Custom partition schemes

Custom partition schemes created using commands like ALTER TABLE ADD PARTITION are not supported for tables in Unity Catalog. See Databricks Unity Catalog limitations for more information.

When you migrate a table (without conversion to Delta Lake format) with a custom partition scheme, Unity Catalog will be unable to query this table.

Unity Catalog can access tables that use directory-style partitioning. Adjusting the target data to directory-style partitioning allows partitions to be recognized by Unity Catalog.

You can optionally use Data Migrator to adjust the target data location during migration with path mapping. Mapping each source partition to a suitable target location will provide directory-style partitioning on the target recognizable by Unity Catalog.

Example path mapping:

Source path: /custom/partition/folder/path

Target path: /warehouse/tablespace/external/hive/mydb.db/table1/id2=2

Drop partition

Dropping partitions with commands like ALTER TABLE DROP PARTITION are not supported in Unity Catalog. Hivemigrator will not migrate these events resulting in inconsistent queries between source and target. Databricks relies on the state of the table data to determine which partitions are present, since there's no change to the table data, Databricks still perceives the partition to be present.

In order to drop a partition fully, the table data must either be dropped or moved on the target. This can be done by dropping/moving the data on the source and relying on Data Migrator to migrate the change or by dropping/moving data at the target.

Subsequent Add partition

Adding new partitions with ADD PARTITION is not supported in Unity Catalog.
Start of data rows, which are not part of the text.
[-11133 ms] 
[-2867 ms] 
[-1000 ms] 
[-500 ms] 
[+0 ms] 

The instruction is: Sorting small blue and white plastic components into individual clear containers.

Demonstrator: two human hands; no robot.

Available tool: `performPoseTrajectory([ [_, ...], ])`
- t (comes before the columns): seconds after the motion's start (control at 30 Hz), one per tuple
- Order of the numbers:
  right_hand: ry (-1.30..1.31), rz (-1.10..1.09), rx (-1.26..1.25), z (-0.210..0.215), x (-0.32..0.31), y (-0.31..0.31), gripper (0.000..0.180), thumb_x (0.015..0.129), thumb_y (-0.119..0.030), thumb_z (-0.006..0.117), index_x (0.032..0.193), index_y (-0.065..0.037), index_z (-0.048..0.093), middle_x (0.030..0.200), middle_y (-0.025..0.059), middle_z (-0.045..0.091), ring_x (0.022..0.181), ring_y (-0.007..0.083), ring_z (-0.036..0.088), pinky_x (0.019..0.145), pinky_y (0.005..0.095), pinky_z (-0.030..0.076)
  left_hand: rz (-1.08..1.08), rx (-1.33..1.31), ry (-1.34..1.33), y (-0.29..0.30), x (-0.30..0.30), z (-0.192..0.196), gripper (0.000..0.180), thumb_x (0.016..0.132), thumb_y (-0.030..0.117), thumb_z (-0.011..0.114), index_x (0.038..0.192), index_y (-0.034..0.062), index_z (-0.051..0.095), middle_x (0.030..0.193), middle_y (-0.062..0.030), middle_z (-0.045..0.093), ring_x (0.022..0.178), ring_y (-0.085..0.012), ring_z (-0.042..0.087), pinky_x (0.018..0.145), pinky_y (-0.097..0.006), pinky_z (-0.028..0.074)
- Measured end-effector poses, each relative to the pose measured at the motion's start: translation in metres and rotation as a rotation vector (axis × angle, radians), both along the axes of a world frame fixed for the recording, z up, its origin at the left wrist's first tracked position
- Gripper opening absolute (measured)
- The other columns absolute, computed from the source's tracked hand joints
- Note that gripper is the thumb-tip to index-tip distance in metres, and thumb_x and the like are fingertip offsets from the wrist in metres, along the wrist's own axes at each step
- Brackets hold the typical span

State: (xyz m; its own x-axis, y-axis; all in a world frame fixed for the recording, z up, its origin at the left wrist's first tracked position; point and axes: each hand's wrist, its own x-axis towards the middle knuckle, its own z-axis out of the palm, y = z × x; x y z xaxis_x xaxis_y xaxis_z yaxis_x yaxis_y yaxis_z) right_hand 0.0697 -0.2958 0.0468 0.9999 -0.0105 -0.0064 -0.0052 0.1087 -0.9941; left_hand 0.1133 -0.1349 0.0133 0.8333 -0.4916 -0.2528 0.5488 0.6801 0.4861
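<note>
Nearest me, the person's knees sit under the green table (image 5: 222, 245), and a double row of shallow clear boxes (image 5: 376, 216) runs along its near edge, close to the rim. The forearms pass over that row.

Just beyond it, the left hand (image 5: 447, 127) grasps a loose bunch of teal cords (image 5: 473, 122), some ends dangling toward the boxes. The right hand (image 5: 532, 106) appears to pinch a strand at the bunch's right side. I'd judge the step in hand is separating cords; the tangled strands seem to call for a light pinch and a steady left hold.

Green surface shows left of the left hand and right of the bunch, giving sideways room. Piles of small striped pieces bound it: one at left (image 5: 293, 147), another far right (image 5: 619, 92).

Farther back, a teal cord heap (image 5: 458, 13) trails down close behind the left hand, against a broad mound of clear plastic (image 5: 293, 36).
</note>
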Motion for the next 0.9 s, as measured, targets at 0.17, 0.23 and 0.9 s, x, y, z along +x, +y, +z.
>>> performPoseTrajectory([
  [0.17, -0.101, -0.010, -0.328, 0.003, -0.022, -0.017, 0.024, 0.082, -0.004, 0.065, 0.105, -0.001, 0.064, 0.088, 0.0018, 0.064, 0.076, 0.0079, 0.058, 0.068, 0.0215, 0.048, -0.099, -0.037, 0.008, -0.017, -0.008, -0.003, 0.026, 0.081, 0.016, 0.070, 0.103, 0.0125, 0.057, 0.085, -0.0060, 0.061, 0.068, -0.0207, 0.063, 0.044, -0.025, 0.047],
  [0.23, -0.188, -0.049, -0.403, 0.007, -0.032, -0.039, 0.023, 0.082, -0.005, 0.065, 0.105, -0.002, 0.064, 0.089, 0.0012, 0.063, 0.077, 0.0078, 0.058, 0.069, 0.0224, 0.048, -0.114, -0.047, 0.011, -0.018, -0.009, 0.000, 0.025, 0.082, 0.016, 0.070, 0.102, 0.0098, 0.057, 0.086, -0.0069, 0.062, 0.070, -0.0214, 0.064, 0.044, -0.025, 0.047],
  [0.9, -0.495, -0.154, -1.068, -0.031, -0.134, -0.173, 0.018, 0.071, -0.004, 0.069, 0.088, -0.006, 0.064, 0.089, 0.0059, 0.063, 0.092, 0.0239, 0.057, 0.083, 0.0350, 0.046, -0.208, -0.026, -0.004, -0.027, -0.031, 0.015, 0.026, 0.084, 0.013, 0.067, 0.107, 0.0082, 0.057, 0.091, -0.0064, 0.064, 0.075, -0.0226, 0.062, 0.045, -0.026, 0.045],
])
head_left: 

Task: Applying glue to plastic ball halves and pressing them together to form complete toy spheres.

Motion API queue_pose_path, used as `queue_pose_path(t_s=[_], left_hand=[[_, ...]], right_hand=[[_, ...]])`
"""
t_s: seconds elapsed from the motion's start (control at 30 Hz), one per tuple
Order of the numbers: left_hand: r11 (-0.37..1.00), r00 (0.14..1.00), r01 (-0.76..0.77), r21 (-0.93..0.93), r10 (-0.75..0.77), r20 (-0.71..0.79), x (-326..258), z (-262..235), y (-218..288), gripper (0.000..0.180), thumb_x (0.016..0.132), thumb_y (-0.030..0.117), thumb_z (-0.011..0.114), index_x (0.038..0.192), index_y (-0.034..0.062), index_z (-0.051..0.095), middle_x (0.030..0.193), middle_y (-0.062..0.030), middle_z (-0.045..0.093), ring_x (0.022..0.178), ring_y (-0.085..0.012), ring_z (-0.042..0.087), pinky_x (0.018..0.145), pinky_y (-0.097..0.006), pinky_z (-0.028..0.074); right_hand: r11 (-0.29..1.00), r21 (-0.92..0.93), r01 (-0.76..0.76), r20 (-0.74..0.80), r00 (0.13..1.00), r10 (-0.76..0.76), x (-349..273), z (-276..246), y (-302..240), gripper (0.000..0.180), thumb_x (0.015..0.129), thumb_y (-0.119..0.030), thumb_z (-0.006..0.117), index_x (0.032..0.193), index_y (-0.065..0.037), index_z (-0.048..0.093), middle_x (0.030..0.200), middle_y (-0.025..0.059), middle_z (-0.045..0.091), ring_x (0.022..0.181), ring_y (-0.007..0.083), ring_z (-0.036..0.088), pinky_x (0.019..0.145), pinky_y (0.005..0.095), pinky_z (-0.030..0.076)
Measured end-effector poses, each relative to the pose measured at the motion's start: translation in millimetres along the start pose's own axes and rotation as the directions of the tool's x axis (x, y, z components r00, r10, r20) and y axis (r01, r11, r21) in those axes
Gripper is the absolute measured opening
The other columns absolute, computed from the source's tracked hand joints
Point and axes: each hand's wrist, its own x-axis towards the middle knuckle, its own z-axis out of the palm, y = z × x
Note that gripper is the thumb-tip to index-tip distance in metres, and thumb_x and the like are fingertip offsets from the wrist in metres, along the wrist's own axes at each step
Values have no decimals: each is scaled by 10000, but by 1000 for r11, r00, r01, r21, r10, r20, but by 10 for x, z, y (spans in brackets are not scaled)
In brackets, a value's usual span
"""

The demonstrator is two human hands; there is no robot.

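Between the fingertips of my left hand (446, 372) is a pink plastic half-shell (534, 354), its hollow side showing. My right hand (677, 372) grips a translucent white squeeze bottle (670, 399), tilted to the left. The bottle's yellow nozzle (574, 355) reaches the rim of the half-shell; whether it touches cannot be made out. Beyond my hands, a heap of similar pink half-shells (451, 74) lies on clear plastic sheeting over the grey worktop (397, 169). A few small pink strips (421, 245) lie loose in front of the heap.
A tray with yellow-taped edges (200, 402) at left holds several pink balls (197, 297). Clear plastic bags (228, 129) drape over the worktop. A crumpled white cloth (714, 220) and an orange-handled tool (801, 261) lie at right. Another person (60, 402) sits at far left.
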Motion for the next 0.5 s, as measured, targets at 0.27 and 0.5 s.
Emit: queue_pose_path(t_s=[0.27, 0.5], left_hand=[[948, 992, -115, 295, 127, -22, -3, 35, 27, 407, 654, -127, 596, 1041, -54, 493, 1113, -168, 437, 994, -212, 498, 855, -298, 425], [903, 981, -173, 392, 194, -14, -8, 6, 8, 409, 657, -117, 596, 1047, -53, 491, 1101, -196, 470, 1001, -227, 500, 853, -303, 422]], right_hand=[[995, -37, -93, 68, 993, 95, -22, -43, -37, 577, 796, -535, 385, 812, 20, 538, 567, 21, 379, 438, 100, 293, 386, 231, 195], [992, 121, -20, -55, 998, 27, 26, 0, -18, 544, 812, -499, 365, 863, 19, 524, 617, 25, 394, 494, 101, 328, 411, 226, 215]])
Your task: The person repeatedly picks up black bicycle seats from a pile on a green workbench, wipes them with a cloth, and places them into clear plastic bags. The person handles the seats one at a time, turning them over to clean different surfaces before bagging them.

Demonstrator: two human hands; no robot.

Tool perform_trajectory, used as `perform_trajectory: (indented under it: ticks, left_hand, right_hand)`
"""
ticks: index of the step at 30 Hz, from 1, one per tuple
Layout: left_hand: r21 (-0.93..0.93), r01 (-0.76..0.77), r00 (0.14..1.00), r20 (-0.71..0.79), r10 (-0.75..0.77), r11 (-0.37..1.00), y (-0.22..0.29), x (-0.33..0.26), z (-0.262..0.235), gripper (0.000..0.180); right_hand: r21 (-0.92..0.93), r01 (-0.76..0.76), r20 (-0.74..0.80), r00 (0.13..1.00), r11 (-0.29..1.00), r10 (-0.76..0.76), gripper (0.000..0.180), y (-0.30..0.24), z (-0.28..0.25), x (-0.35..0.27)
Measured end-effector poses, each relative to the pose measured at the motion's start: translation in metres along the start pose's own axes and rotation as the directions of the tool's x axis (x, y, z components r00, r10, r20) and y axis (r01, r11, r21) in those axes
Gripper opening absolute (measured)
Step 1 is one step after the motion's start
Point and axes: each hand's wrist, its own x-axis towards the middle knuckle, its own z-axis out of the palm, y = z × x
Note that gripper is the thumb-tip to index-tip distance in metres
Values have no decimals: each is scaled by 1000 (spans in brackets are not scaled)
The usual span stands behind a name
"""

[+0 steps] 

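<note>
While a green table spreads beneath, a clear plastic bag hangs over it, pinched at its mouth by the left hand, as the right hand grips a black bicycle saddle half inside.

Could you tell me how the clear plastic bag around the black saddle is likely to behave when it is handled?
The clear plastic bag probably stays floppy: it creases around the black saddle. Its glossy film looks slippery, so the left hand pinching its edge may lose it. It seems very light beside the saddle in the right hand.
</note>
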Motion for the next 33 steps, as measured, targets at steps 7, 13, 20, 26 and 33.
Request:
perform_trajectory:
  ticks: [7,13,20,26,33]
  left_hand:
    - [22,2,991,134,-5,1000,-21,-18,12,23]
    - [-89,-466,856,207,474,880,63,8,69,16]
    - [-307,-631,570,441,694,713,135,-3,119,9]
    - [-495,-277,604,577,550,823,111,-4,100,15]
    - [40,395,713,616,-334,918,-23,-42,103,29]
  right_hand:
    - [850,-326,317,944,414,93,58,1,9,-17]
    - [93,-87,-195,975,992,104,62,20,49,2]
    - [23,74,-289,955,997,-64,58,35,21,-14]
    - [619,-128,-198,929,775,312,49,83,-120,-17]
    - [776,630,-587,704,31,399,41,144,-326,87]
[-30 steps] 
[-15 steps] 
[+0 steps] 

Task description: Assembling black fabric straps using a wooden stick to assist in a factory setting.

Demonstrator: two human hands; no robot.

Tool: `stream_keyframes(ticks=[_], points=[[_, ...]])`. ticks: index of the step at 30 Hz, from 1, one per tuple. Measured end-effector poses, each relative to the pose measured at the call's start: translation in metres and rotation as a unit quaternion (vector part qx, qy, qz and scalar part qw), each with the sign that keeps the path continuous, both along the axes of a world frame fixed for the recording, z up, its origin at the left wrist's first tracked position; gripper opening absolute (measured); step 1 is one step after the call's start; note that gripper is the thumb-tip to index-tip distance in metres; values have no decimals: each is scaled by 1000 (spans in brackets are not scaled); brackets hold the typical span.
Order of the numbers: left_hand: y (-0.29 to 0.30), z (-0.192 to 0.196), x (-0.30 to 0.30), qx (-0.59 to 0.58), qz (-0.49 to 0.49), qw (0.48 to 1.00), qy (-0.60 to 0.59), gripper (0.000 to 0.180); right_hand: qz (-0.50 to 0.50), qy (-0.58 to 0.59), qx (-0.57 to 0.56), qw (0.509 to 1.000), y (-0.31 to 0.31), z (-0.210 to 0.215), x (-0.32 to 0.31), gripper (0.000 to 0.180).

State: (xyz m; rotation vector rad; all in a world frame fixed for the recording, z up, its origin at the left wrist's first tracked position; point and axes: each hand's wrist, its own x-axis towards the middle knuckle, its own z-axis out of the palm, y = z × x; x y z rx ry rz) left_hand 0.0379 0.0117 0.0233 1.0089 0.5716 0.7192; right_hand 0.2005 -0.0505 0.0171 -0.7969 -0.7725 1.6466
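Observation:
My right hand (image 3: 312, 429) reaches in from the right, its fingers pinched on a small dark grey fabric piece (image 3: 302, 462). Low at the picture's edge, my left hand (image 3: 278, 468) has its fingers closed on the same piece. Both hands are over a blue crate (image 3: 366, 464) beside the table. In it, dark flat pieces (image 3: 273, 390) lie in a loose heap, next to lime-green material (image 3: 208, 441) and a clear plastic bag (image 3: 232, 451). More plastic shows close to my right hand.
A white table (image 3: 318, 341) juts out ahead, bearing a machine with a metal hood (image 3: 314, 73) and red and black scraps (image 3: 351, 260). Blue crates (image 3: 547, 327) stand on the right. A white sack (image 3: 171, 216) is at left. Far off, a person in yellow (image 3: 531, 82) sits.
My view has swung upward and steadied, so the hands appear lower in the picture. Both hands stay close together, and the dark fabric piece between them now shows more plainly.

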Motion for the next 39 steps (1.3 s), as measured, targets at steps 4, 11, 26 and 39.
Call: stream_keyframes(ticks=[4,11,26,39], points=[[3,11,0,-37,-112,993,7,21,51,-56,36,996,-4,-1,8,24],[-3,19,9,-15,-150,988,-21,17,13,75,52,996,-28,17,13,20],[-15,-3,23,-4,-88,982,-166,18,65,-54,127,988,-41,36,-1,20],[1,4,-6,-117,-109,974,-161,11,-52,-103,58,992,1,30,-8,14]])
An initial migration creates the table and any corresponding partitions with the data on the target (at the time of the metadata migration). If subsequent partitions are migrated, there will be no ADD PARTITION event on Databricks attempted by Hivemigrator. Querying the target table will produce unchanged results. However, running REFRESH TABLE will trigger Databricks to discover new directory-style partitions on the underlying data, and queries will produce up-to-date results (at least until there are new partitions).